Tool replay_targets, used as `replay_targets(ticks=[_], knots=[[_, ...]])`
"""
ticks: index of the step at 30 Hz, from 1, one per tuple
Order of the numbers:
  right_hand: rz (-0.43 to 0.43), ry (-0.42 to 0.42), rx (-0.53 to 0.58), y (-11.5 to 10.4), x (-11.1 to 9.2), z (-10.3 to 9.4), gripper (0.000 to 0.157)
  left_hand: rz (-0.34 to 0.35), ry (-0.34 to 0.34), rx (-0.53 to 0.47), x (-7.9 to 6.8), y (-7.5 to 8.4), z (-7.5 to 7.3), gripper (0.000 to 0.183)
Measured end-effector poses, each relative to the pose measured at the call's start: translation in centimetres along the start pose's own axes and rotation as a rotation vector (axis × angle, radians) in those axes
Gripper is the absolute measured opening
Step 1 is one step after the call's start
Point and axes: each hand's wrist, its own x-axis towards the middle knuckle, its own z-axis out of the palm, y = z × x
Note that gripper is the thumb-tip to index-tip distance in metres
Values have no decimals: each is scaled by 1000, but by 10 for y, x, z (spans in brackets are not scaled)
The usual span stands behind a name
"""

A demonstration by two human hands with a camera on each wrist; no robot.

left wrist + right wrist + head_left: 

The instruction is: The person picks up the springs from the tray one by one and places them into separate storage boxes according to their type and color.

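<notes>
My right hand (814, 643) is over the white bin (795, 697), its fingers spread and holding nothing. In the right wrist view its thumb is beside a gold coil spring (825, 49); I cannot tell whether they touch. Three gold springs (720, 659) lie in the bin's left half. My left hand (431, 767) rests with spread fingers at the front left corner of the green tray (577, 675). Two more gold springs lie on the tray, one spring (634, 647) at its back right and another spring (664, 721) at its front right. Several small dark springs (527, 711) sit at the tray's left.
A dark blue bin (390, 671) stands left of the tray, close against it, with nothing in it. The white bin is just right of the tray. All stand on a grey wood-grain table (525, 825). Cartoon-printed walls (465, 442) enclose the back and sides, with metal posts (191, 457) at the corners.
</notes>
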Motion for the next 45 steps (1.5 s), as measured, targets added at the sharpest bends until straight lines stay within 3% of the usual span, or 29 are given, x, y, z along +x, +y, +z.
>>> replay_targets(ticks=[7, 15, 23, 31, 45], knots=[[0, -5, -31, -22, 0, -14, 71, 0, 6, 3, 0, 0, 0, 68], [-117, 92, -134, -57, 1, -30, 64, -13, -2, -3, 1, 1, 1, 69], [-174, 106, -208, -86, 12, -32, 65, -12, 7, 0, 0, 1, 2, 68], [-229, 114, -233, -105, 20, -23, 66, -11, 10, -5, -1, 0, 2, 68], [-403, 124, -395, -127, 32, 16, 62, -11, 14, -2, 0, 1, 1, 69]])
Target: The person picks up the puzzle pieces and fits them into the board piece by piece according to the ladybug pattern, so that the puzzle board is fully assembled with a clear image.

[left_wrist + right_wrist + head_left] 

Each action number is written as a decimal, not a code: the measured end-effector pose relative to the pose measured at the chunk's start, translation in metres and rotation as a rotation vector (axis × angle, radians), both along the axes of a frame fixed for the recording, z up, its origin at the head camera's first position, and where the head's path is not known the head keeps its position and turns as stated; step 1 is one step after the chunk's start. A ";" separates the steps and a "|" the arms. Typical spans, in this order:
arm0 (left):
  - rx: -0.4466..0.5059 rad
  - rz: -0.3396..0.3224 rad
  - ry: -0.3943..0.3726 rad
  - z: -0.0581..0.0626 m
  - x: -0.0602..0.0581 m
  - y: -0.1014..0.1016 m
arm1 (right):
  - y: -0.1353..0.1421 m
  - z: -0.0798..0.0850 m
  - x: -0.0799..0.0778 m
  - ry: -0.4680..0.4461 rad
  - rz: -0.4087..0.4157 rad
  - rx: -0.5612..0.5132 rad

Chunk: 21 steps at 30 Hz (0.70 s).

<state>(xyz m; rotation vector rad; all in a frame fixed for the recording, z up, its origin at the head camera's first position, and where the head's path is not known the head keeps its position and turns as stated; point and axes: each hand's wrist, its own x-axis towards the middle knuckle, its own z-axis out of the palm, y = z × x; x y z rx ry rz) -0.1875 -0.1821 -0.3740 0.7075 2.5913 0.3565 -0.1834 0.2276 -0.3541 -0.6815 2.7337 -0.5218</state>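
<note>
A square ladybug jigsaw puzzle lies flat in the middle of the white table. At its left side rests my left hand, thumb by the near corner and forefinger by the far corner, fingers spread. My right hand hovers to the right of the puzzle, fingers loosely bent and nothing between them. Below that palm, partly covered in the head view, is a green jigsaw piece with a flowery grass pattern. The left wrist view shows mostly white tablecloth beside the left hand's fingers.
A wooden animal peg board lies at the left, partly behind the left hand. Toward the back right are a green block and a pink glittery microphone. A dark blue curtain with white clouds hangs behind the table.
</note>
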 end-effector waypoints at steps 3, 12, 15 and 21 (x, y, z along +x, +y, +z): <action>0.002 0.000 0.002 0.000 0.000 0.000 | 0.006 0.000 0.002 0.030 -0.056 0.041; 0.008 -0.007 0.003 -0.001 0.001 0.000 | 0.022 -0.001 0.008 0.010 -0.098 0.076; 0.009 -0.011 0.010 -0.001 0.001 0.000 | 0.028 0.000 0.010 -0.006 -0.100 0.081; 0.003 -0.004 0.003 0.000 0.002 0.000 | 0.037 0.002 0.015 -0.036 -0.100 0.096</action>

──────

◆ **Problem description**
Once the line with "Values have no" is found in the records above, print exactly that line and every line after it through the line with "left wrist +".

◆ **Exercise result**
Values have no decimals: each is scaled by 1000, but by 10 for y, x, z (spans in brackets are not scaled)
The usual span stands behind a name
"""

A demonstration by two human hands with a camera on each wrist; no robot.

left wrist + right wrist + head_left: 

This response is done.